**Try it:** Retype the data that follows with no alterations, please.

**Dataset section:**
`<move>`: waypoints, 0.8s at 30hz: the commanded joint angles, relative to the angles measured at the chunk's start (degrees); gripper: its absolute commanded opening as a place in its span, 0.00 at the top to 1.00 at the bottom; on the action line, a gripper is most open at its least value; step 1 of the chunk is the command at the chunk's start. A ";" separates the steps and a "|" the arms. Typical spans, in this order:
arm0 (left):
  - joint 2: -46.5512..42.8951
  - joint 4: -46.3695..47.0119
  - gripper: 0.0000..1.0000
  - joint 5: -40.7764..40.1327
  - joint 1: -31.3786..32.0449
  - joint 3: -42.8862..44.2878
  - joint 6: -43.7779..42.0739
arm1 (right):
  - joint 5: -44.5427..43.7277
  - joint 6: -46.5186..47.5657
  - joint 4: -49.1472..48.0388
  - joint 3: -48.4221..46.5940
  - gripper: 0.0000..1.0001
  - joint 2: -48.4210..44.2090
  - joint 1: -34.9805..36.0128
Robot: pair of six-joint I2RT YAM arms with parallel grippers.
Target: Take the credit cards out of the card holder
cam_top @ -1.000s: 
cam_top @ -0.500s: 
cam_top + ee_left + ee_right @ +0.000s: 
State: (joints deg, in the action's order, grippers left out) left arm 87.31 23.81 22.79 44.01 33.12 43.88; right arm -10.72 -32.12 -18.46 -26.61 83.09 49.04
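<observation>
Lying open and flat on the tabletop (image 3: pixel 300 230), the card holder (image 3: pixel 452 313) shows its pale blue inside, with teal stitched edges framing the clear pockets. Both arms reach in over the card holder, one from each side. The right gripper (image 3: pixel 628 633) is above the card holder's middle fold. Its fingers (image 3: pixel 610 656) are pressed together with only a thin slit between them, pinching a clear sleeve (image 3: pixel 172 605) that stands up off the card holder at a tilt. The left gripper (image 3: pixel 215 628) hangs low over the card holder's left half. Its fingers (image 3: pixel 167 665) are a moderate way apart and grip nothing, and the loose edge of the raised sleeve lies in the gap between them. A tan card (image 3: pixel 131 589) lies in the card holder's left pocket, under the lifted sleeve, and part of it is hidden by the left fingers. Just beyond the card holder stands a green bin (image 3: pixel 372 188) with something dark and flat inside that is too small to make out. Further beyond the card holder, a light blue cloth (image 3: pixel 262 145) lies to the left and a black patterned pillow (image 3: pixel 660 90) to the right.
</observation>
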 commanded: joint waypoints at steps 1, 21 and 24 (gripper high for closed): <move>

**Exercise output:**
`<move>`: waypoints, 0.8s at 30hz: the commanded joint angles, relative to the angles measured at the chunk's start (degrees); gripper: its absolute commanded opening as a place in its span, 0.00 at the top to 1.00 at the bottom; on the action line, a gripper is most open at its least value; step 1 of the chunk is the command at the chunk's start. A ";" separates the steps and a "|" the arms. Typical spans, in this order:
arm0 (left):
  - joint 2: -46.5512..42.8951
  - joint 4: -46.3695..47.0119
  - gripper: 0.0000..1.0000
  - joint 5: -40.7764..40.1327
  - joint 1: -31.3786..32.0449
  - joint 3: -42.8862..44.2878
  - joint 6: -43.7779..42.0739
arm1 (right):
  - joint 5: -44.5427..43.7277
  - joint 6: -46.5186..47.5657
  - joint 4: -49.1472..48.0388
  - joint 3: -48.4221..46.5940
  - gripper: 0.0000..1.0001
  - joint 2: -48.4210..44.2090
  - joint 1: -34.9805..36.0128
Robot: pair of six-joint I2RT YAM arms with parallel grippers.
Target: Take the credit cards out of the card holder
cam_top @ -1.000s: 
cam_top @ -0.500s: 
cam_top + ee_left + ee_right @ +0.000s: 
State: (joints deg, in the action's order, grippers left out) left arm 87.31 23.81 22.79 44.01 33.12 43.88; right arm -10.72 -32.12 -18.46 -26.61 83.09 49.04
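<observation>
Lying open and flat on the tabletop (image 3: pixel 300 230), the card holder (image 3: pixel 452 313) shows its pale blue inside, with teal stitched edges framing the clear pockets. Both arms reach in over the card holder, one from each side. The right gripper (image 3: pixel 628 633) is above the card holder's middle fold. Its fingers (image 3: pixel 610 656) are pressed together with only a thin slit between them, pinching a clear sleeve (image 3: pixel 172 605) that stands up off the card holder at a tilt. The left gripper (image 3: pixel 215 628) hangs low over the card holder's left half. Its fingers (image 3: pixel 167 665) are a moderate way apart and grip nothing, and the loose edge of the raised sleeve lies in the gap between them. A tan card (image 3: pixel 131 589) lies in the card holder's left pocket, under the lifted sleeve, and part of it is hidden by the left fingers. Just beyond the card holder stands a green bin (image 3: pixel 372 188) with something dark and flat inside that is too small to make out. Further beyond the card holder, a light blue cloth (image 3: pixel 262 145) lies to the left and a black patterned pillow (image 3: pixel 660 90) to the right.
</observation>
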 commanded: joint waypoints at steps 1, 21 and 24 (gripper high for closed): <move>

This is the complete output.